--- Records for this exercise Enclosed Below ---
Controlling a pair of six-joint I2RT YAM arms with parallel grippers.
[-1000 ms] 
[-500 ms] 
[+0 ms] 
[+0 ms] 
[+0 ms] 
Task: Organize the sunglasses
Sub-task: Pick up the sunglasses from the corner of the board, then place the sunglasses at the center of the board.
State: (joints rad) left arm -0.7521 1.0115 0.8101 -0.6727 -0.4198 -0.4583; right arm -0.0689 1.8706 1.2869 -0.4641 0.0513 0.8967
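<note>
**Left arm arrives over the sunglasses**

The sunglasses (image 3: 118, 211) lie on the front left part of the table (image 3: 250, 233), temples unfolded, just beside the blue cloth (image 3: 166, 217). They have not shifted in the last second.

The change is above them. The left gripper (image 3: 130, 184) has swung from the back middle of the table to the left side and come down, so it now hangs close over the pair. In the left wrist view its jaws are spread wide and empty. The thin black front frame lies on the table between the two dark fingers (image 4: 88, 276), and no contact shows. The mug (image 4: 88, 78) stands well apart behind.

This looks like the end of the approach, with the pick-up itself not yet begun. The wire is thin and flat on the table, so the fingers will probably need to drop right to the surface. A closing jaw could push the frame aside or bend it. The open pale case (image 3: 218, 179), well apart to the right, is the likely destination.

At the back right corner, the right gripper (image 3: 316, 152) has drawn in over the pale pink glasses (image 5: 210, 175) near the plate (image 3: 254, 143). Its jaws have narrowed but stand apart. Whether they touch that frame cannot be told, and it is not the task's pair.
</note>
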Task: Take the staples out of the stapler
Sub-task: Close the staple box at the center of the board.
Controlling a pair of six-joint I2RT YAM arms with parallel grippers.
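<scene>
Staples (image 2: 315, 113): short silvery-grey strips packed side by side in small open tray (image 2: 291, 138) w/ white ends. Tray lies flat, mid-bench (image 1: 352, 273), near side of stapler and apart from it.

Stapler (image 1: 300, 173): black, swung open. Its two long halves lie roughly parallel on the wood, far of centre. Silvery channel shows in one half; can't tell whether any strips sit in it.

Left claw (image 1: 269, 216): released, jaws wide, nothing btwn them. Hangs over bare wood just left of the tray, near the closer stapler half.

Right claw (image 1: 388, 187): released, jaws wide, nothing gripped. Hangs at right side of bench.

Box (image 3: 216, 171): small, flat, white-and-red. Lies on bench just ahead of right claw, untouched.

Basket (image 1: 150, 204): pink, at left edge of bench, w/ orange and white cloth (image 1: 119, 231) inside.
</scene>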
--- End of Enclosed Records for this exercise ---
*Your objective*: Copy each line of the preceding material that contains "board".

*Response to the exercise*:
Sub-task: Pick up the sunglasses from the corner of the board, then place the sunglasses at the center of the board.
Sub-task: Close the staple box at the center of the board.

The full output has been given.